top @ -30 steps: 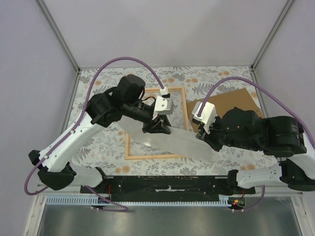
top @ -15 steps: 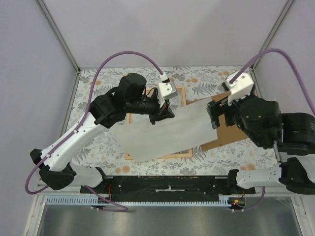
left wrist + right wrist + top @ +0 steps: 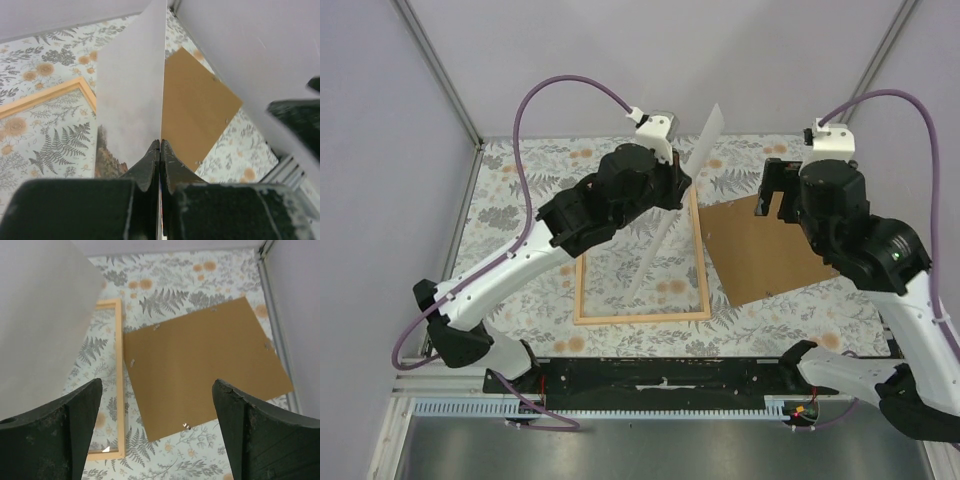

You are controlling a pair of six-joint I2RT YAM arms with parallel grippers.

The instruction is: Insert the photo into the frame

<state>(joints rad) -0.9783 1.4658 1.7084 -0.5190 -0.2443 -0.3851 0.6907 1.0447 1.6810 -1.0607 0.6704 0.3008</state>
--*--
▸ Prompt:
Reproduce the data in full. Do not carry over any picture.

▸ Written answer:
top @ -30 steps: 
top @ -15 steps: 
left wrist + right wrist + top @ +0 steps: 

You are controlling a pair of six-joint I2RT YAM arms with parallel grippers.

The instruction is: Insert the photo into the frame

<state>(joints rad) -0.9783 1.4658 1.7084 -0.5190 -0.2443 -0.3851 0.6907 1.0447 1.6810 -1.0607 0.6704 0.3008</state>

This answer has no further content.